WORK INSTRUCTION: How many lines of the data contain "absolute"? Reply with the number alone.

THE RECORDS section start

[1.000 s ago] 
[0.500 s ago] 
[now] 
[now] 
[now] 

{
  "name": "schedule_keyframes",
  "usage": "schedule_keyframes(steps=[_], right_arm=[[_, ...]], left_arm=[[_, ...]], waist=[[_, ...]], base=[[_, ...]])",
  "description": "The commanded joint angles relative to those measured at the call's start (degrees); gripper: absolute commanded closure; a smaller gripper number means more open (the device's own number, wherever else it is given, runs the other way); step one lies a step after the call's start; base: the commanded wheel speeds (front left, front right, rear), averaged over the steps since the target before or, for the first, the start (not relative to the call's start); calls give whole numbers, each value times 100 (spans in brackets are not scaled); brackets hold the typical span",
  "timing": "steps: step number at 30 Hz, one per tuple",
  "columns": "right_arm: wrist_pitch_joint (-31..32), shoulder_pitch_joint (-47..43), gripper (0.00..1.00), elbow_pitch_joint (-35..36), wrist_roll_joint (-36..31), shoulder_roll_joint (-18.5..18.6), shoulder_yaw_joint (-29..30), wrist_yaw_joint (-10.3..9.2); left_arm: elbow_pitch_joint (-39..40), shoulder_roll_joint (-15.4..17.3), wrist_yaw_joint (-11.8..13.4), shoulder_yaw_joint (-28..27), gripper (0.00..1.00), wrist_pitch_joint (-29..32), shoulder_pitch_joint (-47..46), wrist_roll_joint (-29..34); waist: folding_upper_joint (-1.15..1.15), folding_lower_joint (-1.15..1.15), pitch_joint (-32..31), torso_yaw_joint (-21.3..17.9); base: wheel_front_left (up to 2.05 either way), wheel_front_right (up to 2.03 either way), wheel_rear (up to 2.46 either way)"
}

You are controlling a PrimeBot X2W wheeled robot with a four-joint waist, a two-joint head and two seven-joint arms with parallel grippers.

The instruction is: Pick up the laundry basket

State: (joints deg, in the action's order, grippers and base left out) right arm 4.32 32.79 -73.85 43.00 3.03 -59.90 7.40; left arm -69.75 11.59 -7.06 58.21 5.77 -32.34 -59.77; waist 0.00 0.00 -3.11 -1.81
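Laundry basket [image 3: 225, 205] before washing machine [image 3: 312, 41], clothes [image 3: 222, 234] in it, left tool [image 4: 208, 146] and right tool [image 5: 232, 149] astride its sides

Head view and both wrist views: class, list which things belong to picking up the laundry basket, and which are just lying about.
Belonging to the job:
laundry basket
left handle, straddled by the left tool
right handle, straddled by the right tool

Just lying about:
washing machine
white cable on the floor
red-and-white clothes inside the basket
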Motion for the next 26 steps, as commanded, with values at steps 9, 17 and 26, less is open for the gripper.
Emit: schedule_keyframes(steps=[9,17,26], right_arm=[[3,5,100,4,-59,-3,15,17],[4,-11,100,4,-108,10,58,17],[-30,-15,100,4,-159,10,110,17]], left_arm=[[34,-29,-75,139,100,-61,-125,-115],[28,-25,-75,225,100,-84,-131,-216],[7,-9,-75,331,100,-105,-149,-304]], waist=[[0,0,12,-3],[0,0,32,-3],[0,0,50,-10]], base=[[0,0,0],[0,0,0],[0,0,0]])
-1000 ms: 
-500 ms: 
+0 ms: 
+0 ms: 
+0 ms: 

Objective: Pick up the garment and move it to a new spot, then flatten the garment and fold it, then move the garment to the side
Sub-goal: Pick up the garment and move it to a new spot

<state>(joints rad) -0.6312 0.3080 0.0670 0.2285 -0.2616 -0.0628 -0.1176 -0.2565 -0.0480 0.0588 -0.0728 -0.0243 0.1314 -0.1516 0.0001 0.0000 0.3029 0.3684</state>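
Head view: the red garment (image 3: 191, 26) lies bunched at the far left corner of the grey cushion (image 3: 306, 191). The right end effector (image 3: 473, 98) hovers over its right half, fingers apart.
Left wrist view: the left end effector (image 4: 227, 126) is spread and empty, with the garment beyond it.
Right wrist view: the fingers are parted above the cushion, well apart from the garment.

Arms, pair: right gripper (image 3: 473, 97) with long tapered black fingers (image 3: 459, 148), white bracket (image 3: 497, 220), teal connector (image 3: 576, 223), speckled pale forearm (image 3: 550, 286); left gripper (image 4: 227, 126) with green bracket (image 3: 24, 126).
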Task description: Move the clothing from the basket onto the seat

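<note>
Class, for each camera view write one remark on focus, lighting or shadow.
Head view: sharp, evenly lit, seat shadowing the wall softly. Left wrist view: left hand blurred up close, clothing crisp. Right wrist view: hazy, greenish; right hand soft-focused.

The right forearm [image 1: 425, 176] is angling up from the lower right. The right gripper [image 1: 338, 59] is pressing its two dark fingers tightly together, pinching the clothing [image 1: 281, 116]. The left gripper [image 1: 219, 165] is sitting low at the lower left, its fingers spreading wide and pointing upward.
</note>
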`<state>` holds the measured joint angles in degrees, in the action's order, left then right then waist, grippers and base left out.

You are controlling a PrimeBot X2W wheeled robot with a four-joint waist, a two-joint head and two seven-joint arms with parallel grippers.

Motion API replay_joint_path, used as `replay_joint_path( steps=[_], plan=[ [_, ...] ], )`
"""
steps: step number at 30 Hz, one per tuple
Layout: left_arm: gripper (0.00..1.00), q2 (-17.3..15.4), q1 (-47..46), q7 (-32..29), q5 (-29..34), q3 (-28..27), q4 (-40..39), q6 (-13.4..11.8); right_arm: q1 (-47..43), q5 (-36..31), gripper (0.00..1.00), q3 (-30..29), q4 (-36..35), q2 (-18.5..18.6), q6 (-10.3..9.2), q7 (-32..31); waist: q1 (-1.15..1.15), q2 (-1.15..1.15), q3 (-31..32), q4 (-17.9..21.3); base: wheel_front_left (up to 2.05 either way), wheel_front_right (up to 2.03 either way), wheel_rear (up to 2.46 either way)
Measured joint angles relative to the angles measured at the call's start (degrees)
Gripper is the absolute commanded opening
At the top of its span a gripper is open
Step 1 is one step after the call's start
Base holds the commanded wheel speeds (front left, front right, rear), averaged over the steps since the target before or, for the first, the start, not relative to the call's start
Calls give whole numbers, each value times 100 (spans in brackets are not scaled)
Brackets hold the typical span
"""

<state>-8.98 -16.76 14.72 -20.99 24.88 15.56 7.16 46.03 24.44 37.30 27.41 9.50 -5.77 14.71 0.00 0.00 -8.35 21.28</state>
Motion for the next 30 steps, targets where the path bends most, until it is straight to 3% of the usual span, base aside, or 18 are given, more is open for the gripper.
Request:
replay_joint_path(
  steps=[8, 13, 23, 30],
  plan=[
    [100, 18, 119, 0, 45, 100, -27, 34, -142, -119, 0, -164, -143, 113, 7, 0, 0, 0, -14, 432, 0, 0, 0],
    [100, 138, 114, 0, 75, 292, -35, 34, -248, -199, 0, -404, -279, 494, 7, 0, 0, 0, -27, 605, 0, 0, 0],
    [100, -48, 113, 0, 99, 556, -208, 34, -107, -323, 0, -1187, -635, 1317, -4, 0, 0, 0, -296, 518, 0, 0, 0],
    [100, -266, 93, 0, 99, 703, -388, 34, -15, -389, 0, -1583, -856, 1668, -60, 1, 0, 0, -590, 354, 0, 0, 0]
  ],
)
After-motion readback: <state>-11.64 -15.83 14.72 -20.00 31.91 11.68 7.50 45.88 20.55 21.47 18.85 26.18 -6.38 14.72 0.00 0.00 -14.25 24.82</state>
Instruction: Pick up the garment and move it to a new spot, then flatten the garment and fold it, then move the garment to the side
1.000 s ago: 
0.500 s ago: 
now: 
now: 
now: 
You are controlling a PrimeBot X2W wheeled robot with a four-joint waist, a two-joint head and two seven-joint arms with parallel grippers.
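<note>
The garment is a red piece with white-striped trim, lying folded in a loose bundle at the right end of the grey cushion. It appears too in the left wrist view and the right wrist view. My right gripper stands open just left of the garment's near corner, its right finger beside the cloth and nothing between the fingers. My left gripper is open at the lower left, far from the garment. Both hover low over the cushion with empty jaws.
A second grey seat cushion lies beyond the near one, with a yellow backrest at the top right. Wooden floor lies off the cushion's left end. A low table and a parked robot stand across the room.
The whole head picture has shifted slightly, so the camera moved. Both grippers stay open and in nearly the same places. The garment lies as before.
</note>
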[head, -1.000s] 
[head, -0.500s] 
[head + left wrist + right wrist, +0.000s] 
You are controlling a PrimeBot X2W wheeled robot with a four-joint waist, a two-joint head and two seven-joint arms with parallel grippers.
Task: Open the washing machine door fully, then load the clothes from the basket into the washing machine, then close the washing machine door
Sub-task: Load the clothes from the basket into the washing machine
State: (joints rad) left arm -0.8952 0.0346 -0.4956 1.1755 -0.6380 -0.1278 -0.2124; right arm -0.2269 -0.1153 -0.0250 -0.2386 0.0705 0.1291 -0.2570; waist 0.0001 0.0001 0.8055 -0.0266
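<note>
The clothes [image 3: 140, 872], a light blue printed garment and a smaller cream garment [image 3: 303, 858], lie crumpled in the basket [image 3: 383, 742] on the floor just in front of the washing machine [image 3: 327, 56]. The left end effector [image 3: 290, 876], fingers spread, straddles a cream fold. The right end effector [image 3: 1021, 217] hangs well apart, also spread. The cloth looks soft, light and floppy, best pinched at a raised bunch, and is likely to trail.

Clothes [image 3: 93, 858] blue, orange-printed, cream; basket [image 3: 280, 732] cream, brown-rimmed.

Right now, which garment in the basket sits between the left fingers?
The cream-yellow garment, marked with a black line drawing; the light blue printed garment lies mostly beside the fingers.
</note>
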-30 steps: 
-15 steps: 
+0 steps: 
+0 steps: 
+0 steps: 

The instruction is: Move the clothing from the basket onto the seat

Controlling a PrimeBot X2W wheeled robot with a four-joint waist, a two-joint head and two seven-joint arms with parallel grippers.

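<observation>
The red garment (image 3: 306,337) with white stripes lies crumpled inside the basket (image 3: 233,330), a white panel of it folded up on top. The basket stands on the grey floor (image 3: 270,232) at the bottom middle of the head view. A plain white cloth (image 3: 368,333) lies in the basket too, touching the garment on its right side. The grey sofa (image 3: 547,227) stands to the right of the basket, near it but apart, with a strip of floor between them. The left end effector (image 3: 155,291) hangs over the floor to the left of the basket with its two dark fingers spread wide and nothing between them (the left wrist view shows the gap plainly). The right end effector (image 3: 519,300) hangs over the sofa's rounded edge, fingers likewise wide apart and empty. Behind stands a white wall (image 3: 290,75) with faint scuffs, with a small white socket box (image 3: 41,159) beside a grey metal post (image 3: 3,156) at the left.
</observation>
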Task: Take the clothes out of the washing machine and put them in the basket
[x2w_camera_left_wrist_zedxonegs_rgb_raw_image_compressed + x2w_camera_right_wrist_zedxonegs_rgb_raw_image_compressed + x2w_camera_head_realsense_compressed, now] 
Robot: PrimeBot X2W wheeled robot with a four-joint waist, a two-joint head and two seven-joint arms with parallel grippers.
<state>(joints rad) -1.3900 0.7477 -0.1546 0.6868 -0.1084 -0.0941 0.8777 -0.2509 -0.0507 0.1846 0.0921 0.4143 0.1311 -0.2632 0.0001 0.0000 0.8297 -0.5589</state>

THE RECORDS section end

RESULT OF THIS TASK: 2